ASSIGNMENT:
From the entries below, retype only the lines from the one with "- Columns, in" through the one with "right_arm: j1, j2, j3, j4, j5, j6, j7", exactly as written.

### EXTRACTED DATA

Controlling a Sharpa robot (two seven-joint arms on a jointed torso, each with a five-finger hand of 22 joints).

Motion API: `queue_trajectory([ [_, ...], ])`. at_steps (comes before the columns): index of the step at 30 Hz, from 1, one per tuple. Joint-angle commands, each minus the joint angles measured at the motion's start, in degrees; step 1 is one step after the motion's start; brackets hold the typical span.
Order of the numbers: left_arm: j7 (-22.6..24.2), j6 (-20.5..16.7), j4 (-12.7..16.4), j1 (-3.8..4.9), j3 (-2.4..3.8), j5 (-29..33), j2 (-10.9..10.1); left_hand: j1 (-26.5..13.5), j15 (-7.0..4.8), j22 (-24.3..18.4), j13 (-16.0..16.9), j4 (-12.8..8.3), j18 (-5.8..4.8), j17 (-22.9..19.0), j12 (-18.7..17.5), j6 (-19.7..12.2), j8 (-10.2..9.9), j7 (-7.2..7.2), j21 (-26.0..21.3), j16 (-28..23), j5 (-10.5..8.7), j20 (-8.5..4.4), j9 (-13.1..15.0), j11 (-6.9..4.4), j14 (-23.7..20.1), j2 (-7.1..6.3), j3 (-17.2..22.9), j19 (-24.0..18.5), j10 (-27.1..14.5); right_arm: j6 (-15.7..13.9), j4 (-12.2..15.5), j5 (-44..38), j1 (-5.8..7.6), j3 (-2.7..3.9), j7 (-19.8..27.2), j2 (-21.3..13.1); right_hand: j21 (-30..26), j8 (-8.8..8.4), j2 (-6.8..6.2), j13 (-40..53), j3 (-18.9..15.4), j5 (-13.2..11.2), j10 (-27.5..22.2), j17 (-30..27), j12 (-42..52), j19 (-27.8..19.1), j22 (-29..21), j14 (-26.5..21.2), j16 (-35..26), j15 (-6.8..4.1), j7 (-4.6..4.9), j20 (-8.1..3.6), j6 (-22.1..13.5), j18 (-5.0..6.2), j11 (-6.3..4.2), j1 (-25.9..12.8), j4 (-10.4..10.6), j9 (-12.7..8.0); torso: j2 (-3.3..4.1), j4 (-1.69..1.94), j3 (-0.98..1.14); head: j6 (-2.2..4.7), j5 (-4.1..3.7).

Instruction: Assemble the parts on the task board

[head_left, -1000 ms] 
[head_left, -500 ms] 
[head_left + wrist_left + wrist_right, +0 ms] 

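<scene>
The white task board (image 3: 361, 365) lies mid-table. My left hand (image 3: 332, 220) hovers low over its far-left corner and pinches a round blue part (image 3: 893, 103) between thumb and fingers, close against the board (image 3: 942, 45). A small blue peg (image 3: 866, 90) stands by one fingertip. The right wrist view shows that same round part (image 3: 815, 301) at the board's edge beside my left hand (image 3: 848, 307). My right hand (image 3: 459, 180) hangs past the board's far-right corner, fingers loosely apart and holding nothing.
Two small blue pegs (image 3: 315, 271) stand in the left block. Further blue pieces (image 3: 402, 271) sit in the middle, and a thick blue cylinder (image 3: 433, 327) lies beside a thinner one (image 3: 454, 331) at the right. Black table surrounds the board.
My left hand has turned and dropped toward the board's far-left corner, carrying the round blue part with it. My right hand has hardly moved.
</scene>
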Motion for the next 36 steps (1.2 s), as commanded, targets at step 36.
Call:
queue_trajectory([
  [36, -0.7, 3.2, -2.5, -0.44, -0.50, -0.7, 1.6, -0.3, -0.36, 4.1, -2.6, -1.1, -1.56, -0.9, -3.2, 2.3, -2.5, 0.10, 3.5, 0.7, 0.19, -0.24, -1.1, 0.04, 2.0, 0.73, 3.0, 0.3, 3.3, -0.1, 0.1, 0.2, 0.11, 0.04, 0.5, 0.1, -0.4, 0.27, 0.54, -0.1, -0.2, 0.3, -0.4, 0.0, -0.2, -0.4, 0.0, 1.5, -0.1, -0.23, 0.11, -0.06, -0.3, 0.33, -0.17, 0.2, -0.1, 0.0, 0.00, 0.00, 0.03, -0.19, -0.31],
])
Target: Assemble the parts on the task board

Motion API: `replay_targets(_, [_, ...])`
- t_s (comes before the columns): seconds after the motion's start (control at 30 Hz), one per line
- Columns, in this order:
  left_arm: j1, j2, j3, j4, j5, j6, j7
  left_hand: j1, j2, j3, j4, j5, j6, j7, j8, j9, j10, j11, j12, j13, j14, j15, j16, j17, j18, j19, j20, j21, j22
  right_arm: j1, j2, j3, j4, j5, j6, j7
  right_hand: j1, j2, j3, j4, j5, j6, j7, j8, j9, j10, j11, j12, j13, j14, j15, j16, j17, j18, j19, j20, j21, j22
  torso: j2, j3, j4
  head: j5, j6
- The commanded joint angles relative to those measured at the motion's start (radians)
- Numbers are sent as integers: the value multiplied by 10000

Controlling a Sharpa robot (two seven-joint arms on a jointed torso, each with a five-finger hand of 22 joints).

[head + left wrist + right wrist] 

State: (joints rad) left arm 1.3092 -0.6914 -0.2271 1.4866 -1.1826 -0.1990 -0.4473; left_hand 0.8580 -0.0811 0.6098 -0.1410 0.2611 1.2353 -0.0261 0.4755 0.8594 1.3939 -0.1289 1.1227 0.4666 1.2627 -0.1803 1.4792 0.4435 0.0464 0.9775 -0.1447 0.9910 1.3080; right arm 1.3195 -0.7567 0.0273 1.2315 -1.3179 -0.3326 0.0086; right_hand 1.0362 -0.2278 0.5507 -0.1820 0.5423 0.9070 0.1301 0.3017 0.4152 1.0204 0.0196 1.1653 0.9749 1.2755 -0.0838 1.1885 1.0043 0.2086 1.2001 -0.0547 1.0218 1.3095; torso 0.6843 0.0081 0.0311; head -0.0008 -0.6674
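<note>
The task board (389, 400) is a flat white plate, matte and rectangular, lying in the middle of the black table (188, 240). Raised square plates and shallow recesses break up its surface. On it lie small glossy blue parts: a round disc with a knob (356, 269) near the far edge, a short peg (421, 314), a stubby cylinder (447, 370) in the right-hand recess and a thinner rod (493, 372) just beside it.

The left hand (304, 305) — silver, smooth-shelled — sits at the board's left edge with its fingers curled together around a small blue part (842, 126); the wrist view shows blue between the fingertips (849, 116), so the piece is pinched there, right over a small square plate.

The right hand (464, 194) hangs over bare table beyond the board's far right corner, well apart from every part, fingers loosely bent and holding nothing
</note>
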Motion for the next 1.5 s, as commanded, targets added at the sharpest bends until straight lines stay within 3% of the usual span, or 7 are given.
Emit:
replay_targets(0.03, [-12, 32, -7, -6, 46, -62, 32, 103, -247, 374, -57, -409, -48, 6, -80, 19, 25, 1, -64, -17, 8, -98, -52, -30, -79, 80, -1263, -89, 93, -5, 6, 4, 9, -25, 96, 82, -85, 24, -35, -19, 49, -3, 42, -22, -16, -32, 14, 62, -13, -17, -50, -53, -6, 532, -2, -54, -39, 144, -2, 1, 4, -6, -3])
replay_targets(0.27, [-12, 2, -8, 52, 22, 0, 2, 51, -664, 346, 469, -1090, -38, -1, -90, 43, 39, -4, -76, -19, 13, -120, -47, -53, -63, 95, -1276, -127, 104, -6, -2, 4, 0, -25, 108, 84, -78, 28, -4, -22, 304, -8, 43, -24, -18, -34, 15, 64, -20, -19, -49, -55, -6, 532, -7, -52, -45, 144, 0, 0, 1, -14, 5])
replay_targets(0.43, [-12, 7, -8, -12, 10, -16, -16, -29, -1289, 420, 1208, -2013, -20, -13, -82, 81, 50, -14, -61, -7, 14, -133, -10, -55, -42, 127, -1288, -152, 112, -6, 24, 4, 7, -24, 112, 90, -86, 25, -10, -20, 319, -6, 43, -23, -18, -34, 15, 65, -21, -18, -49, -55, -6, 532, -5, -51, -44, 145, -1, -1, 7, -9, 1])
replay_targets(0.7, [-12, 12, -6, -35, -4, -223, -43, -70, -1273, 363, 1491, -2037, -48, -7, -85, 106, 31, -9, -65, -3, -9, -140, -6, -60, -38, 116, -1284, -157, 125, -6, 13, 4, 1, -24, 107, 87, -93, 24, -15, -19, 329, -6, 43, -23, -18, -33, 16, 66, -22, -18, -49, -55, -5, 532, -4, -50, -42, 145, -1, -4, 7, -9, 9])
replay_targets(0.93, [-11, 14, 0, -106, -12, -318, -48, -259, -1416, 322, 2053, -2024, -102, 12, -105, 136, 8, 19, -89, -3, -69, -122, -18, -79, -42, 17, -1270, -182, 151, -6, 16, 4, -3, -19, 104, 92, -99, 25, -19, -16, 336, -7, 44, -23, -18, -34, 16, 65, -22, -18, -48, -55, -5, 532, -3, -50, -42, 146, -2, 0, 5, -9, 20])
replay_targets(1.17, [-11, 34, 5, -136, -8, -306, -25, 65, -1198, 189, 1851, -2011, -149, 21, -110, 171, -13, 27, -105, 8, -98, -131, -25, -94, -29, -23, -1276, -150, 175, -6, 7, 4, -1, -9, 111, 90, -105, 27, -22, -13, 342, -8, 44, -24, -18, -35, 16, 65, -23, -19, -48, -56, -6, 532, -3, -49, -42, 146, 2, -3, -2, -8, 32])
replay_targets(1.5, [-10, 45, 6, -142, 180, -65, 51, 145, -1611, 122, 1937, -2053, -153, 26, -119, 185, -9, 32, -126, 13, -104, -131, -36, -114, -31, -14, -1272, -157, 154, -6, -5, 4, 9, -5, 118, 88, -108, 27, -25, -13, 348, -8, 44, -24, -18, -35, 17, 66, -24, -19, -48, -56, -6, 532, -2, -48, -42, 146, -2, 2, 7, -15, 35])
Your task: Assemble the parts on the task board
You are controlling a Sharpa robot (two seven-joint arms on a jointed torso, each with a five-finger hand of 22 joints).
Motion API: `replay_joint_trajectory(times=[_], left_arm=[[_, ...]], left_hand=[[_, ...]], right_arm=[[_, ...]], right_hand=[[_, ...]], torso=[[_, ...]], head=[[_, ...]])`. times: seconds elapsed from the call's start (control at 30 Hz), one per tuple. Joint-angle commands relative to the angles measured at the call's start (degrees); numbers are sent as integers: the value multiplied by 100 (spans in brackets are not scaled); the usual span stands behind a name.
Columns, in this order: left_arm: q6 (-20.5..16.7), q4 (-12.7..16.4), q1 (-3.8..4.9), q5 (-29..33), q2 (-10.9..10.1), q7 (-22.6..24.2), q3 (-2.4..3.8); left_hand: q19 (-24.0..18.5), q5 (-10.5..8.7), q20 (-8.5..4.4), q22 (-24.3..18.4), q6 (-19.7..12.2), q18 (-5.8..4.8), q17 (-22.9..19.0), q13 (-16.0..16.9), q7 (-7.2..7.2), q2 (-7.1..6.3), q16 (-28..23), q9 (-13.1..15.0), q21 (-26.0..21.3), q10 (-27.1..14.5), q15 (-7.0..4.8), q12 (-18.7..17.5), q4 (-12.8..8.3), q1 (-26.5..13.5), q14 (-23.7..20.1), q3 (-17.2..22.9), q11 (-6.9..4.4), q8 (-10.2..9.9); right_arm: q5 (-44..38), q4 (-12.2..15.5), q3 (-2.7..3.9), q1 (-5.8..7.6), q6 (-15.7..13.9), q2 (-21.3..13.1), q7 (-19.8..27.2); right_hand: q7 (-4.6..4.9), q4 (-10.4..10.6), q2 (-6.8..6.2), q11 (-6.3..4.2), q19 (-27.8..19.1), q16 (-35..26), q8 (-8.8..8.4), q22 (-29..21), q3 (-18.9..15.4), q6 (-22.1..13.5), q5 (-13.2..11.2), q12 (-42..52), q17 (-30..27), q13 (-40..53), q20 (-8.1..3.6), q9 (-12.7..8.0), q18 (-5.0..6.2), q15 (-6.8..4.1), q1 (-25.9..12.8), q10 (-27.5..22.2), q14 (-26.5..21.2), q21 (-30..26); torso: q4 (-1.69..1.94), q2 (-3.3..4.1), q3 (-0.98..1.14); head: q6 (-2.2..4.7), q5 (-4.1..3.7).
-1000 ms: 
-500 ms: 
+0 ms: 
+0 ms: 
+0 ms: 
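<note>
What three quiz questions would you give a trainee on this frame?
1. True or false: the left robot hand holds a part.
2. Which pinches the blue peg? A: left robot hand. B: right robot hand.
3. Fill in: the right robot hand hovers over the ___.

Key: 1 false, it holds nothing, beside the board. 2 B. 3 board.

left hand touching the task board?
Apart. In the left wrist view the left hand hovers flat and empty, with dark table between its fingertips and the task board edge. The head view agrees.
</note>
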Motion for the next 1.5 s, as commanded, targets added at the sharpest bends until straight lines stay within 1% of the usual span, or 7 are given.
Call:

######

FINISHED EXERCISE:
- Columns, in this order:
  left_arm: j1, j2, j3, j4, j5, j6, j7
  left_hand: j1, j2, j3, j4, j5, j6, j7, j8, j9, j10, j11, j12, j13, j14, j15, j16, j17, j18, j19, j20, j21, j22
  right_arm: j1, j2, j3, j4, j5, j6, j7

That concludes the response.